Director, Data Engineering & Analytics
About the role
Bristol Myers Squibb is seeking an experienced and highly motivated Director of Data Engineering to join the Digital Strategy & Process Optimization team within the Manufacturing Sciences & Technology (MS&T) organization. This role is crucial for driving strategic direction, delivery, and long-term sustainability of the PDS Data Spine and MS&T data ecosystem.
Responsibilities
Enterprise Product Owner for the PDS Data Spine and MS&T Data Suite with accountability for strategy, roadmap, funding prioritization, and value delivery.
Own CMO data connectivity standards and scalable integration patterns for external manufacturing data.
Own UDM integration for MS&T, ensuring alignment with enterprise data models and governance frameworks.
Act as key decision authority for MS&T data product scope, sequencing, and trade-offs.
Provide strategic and operational leadership to the MS&T Data Engineering team.
Oversee architecture and delivery of end-to-end data pipelines and analytics-ready assets forming the PDS Data Spine.
Ensure integration across internal manufacturing systems, CMOs, and enterprise UDM platforms.
Set standards for data quality, harmonization, observability, and lifecycle management.
Executive accountability for GxP-compliant MS&T data delivery.
Ensure data integrity, auditability, validation readiness, and security by design.
Partner with Quality, IT, Enterprise Data Governance, and External Manufacturing to manage risk.
Senior MS&T data representative to enterprise and PDS leadership forums.
Influence investment decisions and prioritize MS&T data outcomes.
Define and track outcome-based metrics demonstrating business and scientific value.
Enable AI/ML, digital twins, and self-healing manufacturing via a trusted data foundation.
Qualifications & Experience
Expected bachelor’s degree in a relevant discipline with a minimum 15 years of relevant work experience. In engineering or science (e.g., Process Engineering, Chemical Engineering, or Applied Mathematics/Statistics/Data Science. Multi-discipline is preferred).
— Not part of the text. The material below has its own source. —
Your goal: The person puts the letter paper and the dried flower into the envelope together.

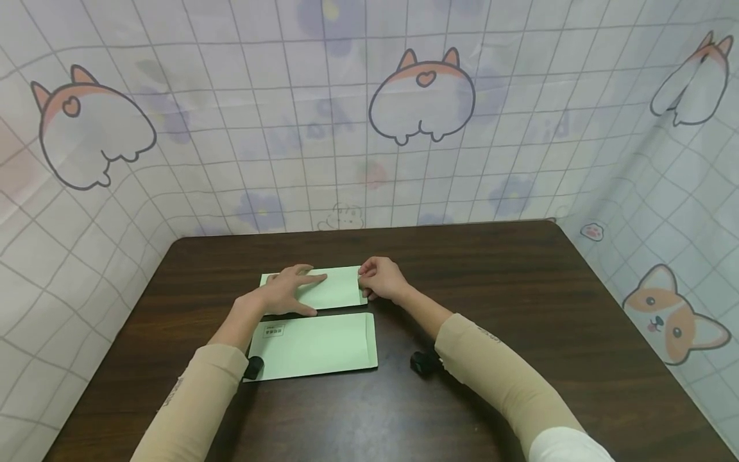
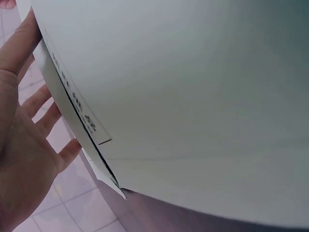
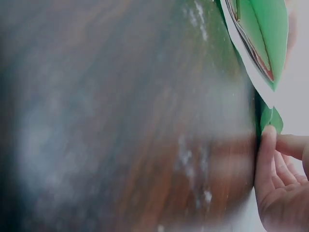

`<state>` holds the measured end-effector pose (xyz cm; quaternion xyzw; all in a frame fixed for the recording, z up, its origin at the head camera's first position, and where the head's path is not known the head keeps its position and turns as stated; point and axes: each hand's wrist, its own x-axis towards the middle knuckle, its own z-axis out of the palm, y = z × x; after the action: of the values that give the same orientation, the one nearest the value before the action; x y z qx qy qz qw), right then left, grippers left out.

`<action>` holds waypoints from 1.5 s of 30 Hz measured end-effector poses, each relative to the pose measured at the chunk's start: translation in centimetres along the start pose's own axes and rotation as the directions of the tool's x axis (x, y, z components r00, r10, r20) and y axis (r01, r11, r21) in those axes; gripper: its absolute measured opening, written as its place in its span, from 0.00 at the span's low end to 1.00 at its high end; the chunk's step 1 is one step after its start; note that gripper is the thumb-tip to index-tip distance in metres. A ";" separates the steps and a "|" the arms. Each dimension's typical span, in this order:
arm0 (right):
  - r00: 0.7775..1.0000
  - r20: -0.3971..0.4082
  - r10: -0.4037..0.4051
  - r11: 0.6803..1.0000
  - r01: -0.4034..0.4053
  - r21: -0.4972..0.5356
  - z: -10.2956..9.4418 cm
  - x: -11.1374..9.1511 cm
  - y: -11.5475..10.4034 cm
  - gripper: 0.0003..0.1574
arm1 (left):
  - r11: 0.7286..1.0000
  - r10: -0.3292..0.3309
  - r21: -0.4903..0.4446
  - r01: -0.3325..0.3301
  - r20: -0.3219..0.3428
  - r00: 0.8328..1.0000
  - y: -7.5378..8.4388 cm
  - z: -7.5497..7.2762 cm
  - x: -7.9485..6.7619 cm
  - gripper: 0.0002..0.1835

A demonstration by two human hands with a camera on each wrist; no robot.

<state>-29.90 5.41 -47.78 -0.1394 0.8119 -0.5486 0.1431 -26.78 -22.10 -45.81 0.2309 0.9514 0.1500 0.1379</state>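
Two pale green envelopes lie one behind the other. On the far envelope (image 1: 337, 290) rests my left hand (image 1: 283, 294), fingers spread and thumb pointing toward its near edge. My right hand (image 1: 383, 280) pinches the flap at that envelope's right end, thumb against curled fingers. In the right wrist view the thumb and index finger of the right hand (image 3: 282, 193) meet at the green flap (image 3: 271, 117). The near envelope (image 1: 317, 346) has a small printed box at its upper left and a flap strip along its right end. It fills most of the left wrist view.
Both envelopes lie on a dark wooden table (image 1: 491, 276). A small black device (image 1: 253, 367) at the left sleeve overlaps the near envelope's corner, and another black device (image 1: 424, 364) is by the right sleeve. A patterned white curtain (image 1: 323, 147) surrounds the table's back and sides.
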 end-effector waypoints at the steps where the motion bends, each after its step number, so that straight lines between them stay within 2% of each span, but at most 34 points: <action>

Significant leadership experience delivering enterprise-scale data platforms in regulated environments.
Expertise with large-scale data processing platforms such as Databricks, Spark-based systems, and distributed compute frameworks used for batch and streaming data engineering.
Experience with enterprise data science & MLOps platforms such as Domino Data Lab (or equivalents) for reproducibility, model lifecycle management, auditability, and regulated-environment deployment.
Data governance, quality, and security leadership – Proven experience implementing data quality, observability, lineage, access control, and compliance frameworks across the data platform (especially in regulated industries).
Solid technical knowledge of unit operations associated with biologics and pharma manufacturing processes such as large-scale cell culture, protein purification, blending.
Experience in data systems such as OSI PI (PI Historian, PI Vision), Discoverant, LIMS, Datalake.
Working knowledge of Automation tools such as DeltaV, Syncade MES.
Experience with manufacturing process time series data, images, and spectra data.
Excellent interpersonal, collaborative, team building, and communication skills to ensure effective collaborations within matrix teams.
Demonstrated performance against cooperation principles and enterprise mindset.
Demonstrated problem solving ability, attention to details, and analytical thinking.
Exceptional communication skills Oral/Written.